### Exercise
When you reach the line containing "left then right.", start transcribing exactly and continue through the last line of the data, skipping every picture.

+++ Supplied material

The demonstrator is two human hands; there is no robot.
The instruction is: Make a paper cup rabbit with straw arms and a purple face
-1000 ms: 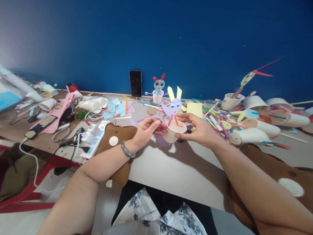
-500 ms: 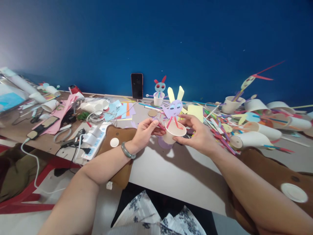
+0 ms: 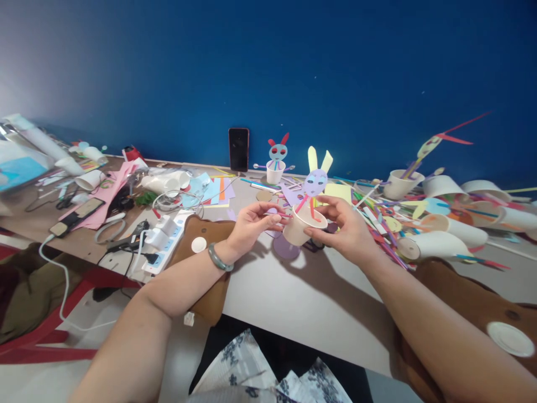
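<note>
A white paper cup (image 3: 298,230) is held above the table, tilted a little. My right hand (image 3: 342,226) grips its right side between thumb and fingers. My left hand (image 3: 258,226) pinches a thin pinkish-red stick (image 3: 285,215) at the cup's left side. Out of the cup rises a purple paper face (image 3: 315,183) with yellow ears, on pink and red sticks. A purple disc (image 3: 287,246) shows beneath the cup. Behind stands a finished-looking cup figure with a blue face (image 3: 277,152) and red ears.
A phone (image 3: 239,149) leans on the blue wall. White cups (image 3: 436,246) and coloured sticks crowd the right side. At the left are a power strip (image 3: 168,246), cables, pink paper (image 3: 113,190) and coloured sheets. Brown bear-shaped mats (image 3: 210,285) lie on both sides.
The cup and its purple face have shifted slightly right, and the cup tilts more. Both hands keep their hold. The whole view has moved slightly.
</note>
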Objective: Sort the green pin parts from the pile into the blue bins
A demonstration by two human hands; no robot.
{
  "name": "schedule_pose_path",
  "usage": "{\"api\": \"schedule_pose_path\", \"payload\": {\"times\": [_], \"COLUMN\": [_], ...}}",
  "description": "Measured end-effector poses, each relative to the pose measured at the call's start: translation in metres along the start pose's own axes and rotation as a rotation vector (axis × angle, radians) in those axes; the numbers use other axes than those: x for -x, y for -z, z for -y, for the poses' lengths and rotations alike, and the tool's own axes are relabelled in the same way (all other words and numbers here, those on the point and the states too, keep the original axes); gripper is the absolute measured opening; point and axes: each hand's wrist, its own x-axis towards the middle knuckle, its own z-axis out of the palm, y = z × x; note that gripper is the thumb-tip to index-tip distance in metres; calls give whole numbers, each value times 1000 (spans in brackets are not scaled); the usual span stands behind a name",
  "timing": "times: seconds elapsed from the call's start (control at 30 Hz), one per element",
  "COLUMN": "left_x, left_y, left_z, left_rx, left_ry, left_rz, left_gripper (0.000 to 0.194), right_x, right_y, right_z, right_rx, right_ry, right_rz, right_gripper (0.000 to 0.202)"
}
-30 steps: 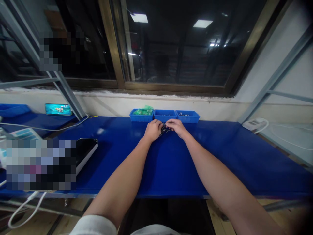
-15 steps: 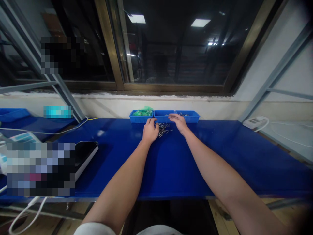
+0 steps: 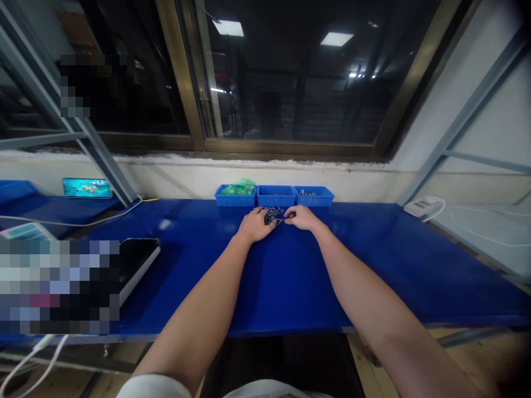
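A loose heap of small metal pieces lies on the blue tabletop, at twelve o'clock from the wearer and near the far edge. The pieces are slender and rod-like, silvery and dark, crossing one another at many angles. Thin ends poke out toward two and four o'clock; the heap's eight o'clock side is partly hidden.

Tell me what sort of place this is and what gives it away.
Probably a workshop or small factory: a long blue worktable, a pile of small metal pieces on it, and three blue bins lined up behind.
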Motion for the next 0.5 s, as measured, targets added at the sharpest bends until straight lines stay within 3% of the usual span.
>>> {"api": "schedule_pose_path", "payload": {"times": [0.13, 0.27, 0.4, 0.5], "left_x": [0, -1, -1, -2], "left_y": [-1, 0, 4, 7], "left_z": [-1, -2, -5, -7], "left_rx": [-4, 48, 139, 182], "left_ry": [-9, -95, -208, -256], "left_rz": [-7, -87, -178, -184], "left_gripper": [59, 48, 31, 23], "right_x": [0, -4, -6, -4], "right_y": [-2, -6, -12, -16], "right_z": [-2, -8, -1, 12], "right_rx": [120, 100, -190, -439], "right_ry": [23, 25, 99, 122], "right_rz": [33, -47, -42, -1], "right_gripper": [7, 7, 10, 14]}}
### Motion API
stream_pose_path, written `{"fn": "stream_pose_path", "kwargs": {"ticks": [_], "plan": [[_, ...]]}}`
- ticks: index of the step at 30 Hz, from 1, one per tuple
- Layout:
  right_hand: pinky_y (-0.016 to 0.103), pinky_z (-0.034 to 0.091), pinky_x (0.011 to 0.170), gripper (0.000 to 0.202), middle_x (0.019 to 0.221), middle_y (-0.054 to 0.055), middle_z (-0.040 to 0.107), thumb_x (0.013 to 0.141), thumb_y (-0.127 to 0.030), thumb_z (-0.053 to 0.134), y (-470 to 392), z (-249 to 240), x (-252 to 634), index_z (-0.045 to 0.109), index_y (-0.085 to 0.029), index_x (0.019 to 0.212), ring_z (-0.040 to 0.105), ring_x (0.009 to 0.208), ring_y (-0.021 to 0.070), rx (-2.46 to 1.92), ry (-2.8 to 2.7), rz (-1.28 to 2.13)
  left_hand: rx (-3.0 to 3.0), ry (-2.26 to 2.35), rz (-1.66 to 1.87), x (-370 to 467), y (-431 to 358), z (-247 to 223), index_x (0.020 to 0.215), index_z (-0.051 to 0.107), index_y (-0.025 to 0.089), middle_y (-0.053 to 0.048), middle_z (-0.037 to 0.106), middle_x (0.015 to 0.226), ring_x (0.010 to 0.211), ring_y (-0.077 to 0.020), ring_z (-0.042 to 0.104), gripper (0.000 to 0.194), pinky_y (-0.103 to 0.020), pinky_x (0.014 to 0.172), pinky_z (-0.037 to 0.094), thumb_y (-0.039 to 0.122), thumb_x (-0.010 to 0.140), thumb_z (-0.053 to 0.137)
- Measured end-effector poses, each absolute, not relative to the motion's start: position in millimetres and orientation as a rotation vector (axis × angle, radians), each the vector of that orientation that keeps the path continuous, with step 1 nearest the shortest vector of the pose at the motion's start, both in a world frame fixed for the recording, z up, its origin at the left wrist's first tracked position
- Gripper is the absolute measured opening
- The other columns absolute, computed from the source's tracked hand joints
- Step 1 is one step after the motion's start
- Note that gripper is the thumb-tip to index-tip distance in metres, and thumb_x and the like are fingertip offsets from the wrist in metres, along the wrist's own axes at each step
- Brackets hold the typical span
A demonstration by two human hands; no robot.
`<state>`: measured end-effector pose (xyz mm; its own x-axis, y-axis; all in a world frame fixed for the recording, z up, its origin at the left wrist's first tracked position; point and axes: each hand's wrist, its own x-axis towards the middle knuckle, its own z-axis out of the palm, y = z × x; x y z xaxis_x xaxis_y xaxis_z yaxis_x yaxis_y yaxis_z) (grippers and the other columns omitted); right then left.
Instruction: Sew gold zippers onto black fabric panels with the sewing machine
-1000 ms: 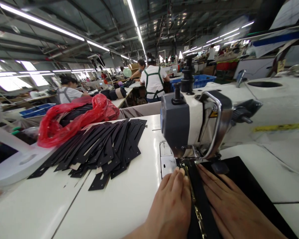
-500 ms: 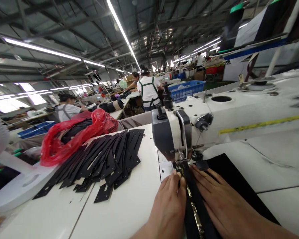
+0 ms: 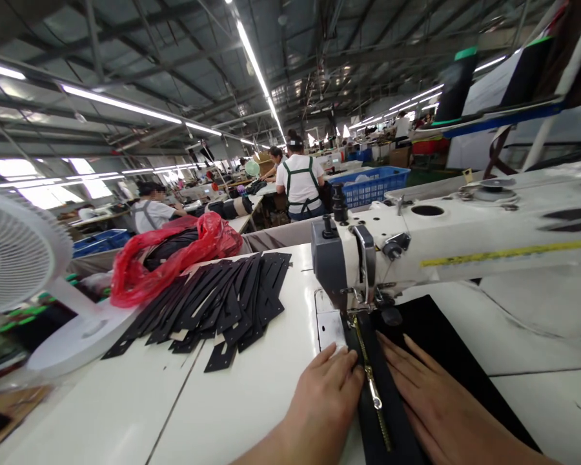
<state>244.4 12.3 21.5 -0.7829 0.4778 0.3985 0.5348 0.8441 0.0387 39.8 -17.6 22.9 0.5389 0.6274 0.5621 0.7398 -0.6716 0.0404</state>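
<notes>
A black strip with a gold zipper (image 3: pixel 374 390) runs from under the presser foot of a white sewing machine (image 3: pixel 363 258) toward me. My left hand (image 3: pixel 326 394) grips the strip's left edge, fingers curled together beside the metal plate. My right hand (image 3: pixel 430 387) lies flat with fingers stretched out on the black fabric (image 3: pixel 458 361) right of the zipper, its fingertips close to the foot. The metal zipper pull rests between the hands.
Left of the machine lies a fanned pile of black slotted pieces (image 3: pixel 232 303), with a red plastic bag (image 3: pixel 140 271) behind. A white fan (image 3: pixel 24 252) stands far left. Beyond are a blue crate (image 3: pixel 375 185) and a person in a white shirt (image 3: pixel 297 179).
The view has shifted left, showing more of the fan. My left hand and the zipper strip have come back from the foot toward me, uncovering more of the zipper and metal plate.
</notes>
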Motion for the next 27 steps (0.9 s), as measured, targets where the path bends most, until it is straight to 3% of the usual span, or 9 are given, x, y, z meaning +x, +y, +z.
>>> {"fn": "stream_pose_path", "kwargs": {"ticks": [8,13,17,24,27], "plan": [[0.049,0.034,0.103,0.057,0.14,0.01,0.038,0.085,-0.014,0.039,18,20,245,0.03,-0.018,0.141,0.034,0.129,0.0237,-0.784,-2.666,-0.104,-2.61,-1.183,-0.762,42,-14,33,0.098,0.061,0.012,-0.009,0.066,0.103,0.098,-0.0185,0.062,0.025,-0.038,0.099,0.045,0.012,0.092,0.037],[0.048,0.036,0.102,0.055,0.137,0.012,0.043,0.083,-0.012,0.04,25,24,243,0.036,-0.016,0.138,0.04,0.126,0.0236,-0.759,-2.662,-0.137,-2.646,-1.205,-0.735,39,-4,35,0.096,0.062,0.012,-0.009,0.066,0.097,0.095,-0.018,0.062,0.022,-0.037,0.099,0.044,0.011,0.09,0.04],[0.05,0.039,0.099,0.054,0.129,0.015,0.051,0.081,-0.011,0.041,34,28,240,0.039,-0.014,0.135,0.049,0.118,0.0244,-0.749,-2.657,-0.145,-2.665,-1.221,-0.761,37,6,34,0.095,0.062,0.011,-0.01,0.065,0.091,0.091,-0.0189,0.062,0.02,-0.036,0.096,0.046,0.008,0.087,0.044],[0.046,0.037,0.102,0.054,0.13,0.014,0.049,0.084,-0.01,0.041,52,26,237,0.036,-0.015,0.137,0.045,0.121,0.0235,-0.72,-2.59,-0.038,-2.728,-1.277,-0.801,36,16,36,0.095,0.06,0.012,-0.009,0.061,0.086,0.088,-0.0204,0.058,0.017,-0.036,0.087,0.05,0.012,0.087,0.045],[0.044,0.039,0.099,0.045,0.125,0.015,0.053,0.085,-0.012,0.04,52,28,238,0.044,-0.014,0.13,0.047,0.118,0.0233,-0.722,-2.595,-0.019,-2.755,-1.319,-0.749,35,15,35,0.098,0.059,0.012,-0.01,0.059,0.093,0.093,-0.0205,0.056,0.018,-0.037,0.095,0.044,0.012,0.087,0.044]]}}
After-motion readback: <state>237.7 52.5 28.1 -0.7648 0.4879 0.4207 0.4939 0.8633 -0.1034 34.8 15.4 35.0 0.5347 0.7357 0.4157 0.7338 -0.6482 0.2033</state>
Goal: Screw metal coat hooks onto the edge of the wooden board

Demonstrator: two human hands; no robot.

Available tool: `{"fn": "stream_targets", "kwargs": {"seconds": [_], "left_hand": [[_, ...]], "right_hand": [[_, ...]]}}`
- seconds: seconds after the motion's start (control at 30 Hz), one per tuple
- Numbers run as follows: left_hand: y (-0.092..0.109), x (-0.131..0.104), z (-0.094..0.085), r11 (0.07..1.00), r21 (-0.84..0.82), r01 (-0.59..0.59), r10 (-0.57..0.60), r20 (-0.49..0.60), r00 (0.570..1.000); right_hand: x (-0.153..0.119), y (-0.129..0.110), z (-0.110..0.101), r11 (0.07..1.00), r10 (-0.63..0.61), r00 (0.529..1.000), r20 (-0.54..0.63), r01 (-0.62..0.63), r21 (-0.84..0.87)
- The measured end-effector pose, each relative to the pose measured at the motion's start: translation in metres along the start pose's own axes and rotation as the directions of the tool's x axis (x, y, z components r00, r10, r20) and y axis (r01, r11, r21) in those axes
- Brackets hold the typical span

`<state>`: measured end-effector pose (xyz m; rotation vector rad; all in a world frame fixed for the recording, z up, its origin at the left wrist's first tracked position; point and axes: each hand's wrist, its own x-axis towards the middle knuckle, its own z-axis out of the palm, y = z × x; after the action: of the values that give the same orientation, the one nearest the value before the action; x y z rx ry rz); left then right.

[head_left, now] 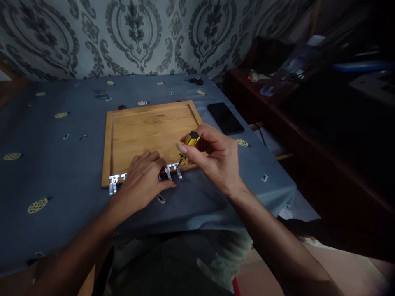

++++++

### Finished exercise
`<state>`: measured end-effector pose (xyz m; rotation vector rad; all in a world frame fixed for the recording, z up, its origin at the left wrist's first tracked position; point and axes: each hand's wrist, its own x-axis towards the middle knuckle, its own z-axis out of the palm, y = z × x; after the action: of the values that give the same orientation, the one nearest the value before the action; x y z rx ry rz); left then right.

[head_left, now] 

Nothing else remains to be done in this exercise.